I see the original problem this function sought to solve was that the model parameters shifted under a created optimizer, causing the mismatch in devices for parameter and optimizer state. Here, the solution should not be to move the optimizer, but to wait til the model has been moved to its final location and then to create the optimizer. If that's not possible, reloading the state dict into a new optimizer with the final parameters would also work. I would suggest the cleaner solution of maintaining the invariant that the optimizer should be created after the model is done being modified, to ensure that the latest parameters are what get optimized. Without this invariant, it's easy to get into a wild goose chase of problems like this that crop up due to mismatch.

@corwinjoy The reason it works is because load_state_dict will move state to match the parameter that is passed into the optimizer--there is already code in there to cast/move state appropriately for each optimizer, so the work should not need to be duplicated.
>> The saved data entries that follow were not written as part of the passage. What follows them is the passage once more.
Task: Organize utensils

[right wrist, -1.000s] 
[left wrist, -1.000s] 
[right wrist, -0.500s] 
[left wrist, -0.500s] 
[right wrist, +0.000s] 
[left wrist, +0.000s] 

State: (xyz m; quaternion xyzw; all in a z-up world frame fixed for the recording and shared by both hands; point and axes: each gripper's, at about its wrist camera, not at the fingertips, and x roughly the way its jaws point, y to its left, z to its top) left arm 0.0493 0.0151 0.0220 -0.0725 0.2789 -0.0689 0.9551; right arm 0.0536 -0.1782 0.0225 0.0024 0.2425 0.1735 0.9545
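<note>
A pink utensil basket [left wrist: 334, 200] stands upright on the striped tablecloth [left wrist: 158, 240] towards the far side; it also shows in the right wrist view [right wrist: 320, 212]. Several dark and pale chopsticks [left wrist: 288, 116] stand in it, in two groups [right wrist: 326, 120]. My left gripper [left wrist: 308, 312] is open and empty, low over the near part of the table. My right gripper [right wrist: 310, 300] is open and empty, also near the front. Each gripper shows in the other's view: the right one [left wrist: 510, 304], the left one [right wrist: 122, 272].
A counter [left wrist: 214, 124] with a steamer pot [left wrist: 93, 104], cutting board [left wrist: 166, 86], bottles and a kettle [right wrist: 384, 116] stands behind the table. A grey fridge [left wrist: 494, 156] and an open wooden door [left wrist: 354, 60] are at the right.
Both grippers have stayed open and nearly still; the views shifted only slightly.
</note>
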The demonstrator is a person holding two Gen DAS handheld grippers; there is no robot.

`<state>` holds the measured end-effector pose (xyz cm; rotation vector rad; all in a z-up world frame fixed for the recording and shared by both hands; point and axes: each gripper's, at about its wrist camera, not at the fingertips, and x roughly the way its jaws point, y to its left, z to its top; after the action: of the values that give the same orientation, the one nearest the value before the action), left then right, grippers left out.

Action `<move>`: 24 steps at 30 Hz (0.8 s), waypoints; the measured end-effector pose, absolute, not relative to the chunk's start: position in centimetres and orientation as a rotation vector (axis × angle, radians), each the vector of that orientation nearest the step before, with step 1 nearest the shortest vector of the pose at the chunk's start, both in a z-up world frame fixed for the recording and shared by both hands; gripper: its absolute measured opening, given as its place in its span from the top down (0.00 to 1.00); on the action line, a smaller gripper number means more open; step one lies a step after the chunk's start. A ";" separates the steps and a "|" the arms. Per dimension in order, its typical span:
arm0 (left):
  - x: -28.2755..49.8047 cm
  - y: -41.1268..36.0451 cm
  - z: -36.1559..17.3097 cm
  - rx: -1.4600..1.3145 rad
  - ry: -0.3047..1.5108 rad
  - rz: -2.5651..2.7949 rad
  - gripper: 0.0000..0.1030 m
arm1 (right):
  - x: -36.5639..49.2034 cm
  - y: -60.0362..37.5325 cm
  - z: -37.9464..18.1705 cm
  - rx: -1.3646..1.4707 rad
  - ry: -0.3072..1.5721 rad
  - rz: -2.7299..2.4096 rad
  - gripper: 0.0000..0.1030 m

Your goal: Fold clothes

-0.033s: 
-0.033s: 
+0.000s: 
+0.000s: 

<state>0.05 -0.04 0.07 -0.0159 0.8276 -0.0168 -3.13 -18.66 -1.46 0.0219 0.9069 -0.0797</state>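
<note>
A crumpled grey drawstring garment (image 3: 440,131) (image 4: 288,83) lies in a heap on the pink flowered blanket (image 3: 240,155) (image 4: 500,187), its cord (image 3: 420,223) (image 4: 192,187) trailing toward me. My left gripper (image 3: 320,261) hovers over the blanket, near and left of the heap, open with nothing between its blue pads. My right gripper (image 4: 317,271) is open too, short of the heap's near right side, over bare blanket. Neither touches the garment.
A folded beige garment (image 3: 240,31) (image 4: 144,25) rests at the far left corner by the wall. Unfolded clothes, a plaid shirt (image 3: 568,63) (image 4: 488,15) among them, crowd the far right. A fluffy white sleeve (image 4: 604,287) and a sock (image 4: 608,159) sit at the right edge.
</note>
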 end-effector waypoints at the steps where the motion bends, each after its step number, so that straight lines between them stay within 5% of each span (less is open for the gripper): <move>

Feel free to follow up if you have more questions--I am increasingly convinced that the spot-solution of patching the function for this issue is at best only a temporary one.

@corwinjoy
Copy link
Contributor

In order to move the discussion forward, I have created a PR where this function is simply disabled to see what tests fail. It is at #20036

Before we move forward, I believe we should agree what the behavior here should be. I think that the test for the function in tests/tests_fabric/utilities/test_optimizer.py should be changed to create the optimizer on the CPU and then on the GPU. Then the parameters should be compared to check that move CPU->GPU gives the same locations as creating the optimizer on the GPU.

@janeyx99
I would love to see a fix using load_state_dict but I don't see how to do it for two reasons:

  1. load_state_dict matches the device that is in the parameters section of the optimizer, not the model location. So just reloading the model onto the GPU does not help us, load_state_dict will continue to use the last location the optimizer (not the model) was running.
  2. I feel that rebuilding the optimizer from the latest parameter state extracted from the model will also not work. The optimizer contains a history of the parameters tried. For many optimizers (such as a Bayesian optimizer) this history is quite important and only using the latest state will not work correctly.
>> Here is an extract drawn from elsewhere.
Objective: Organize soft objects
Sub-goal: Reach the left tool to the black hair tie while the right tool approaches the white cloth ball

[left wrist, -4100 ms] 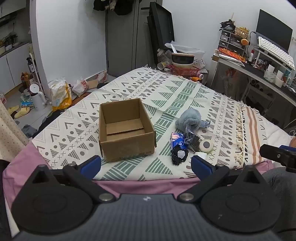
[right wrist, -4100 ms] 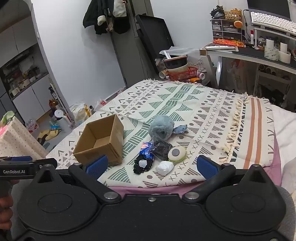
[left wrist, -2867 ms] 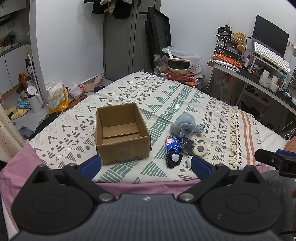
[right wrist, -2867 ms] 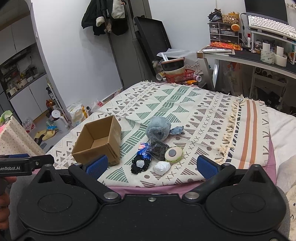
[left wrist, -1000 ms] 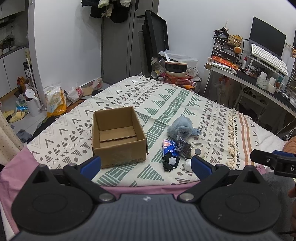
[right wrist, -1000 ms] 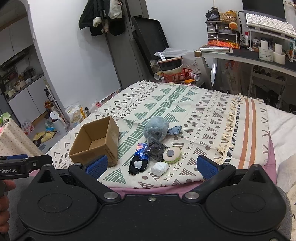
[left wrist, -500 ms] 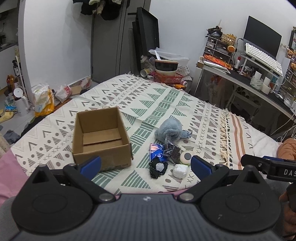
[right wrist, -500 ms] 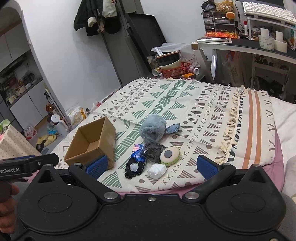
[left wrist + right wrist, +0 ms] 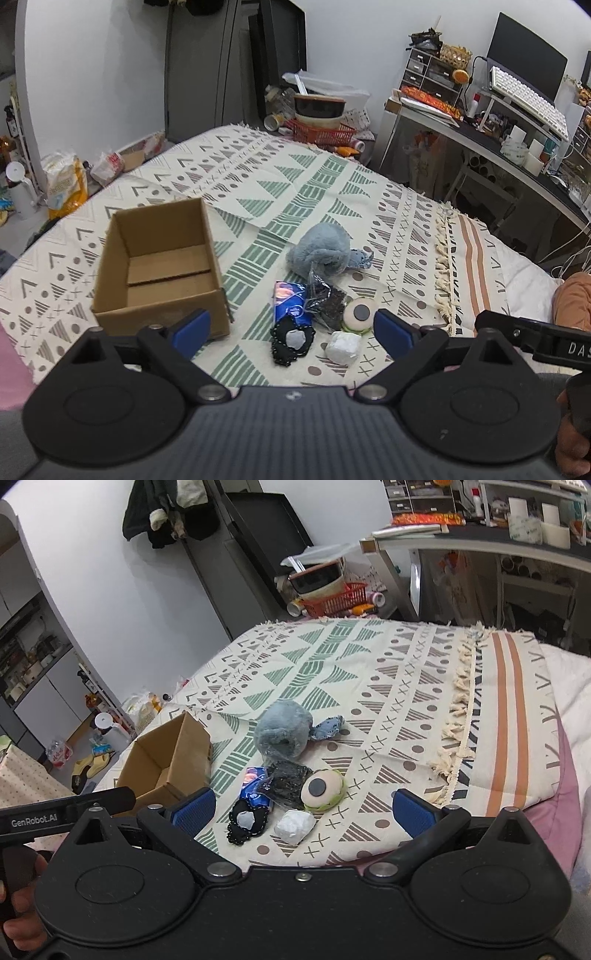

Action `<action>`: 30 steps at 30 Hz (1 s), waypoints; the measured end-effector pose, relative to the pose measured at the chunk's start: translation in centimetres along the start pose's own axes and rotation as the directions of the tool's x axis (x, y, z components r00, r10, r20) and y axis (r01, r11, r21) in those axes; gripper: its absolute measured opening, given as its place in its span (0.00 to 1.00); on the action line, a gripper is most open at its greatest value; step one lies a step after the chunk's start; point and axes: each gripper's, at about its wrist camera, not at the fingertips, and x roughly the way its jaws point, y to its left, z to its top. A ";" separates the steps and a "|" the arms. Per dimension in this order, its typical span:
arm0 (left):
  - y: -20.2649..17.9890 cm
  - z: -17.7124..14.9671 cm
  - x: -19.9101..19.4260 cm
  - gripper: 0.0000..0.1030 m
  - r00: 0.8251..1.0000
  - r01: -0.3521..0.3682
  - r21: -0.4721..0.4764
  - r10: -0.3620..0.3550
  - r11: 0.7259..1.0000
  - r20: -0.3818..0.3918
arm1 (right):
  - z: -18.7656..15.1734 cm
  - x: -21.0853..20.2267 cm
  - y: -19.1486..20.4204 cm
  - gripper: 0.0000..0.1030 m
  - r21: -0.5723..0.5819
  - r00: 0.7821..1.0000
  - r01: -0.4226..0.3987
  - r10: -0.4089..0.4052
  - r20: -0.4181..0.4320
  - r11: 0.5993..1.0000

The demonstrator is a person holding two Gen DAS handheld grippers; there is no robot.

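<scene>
An open, empty cardboard box stands on the patterned bed cover. To its right lies a cluster of small things: a blue-grey plush toy, a blue packet, a dark clear bag, a black lace piece, a round cream pad with a dark centre and a white wad. My left gripper and right gripper are both open and empty, short of the cluster.
The bed cover runs to a fringed edge on the right. A desk with clutter stands at the far right, a red basket beyond the bed, and bags on the floor at the left.
Both grippers have moved forward and closer to the cluster and the box, which look larger now. Nothing on the bed has moved. Both stay open.
</scene>
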 end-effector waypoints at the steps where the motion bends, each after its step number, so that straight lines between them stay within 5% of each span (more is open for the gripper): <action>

But, I would be happy to be proven wrong. If there is a clean way to use load_state_dict I would like to see it. But, I think it will be tricky. Maybe use the model as a prototype?

@janeyx99
Copy link
Contributor

janeyx99 commented Jul 2, 2024

I don't understand point 2 -> why would using the latest state not work correctly/be different from the current implementation? when one reloads from checkpointing, one has to start with a fresh optimizer instance, no? I still think the strongest sturdiest solution to push for is to ensure that the optimizer state is generated with the latest parameters.

@corwinjoy
Copy link
Contributor

Because the optimizer doesn't just hold a single set of parameters. Instead, it holds an array of parameters indicating model parameters that were tried. So, the optimizer restore holds an array of parameters that need to be converted.

@janeyx99
Copy link
Contributor

janeyx99 commented Jul 8, 2024

Is there any reason the optimizer needs to hold these parameters for some time before moving them? Regardless the parameters are only referenced in the optimizer as the optimizer object only holds Tensors for the state. In this use case, it looks like the old state on the checkpointed device is never used, so it should really never be created. Instead, my understanding is that state should only be created for the parameters that matter, which would be the latest set of parameters.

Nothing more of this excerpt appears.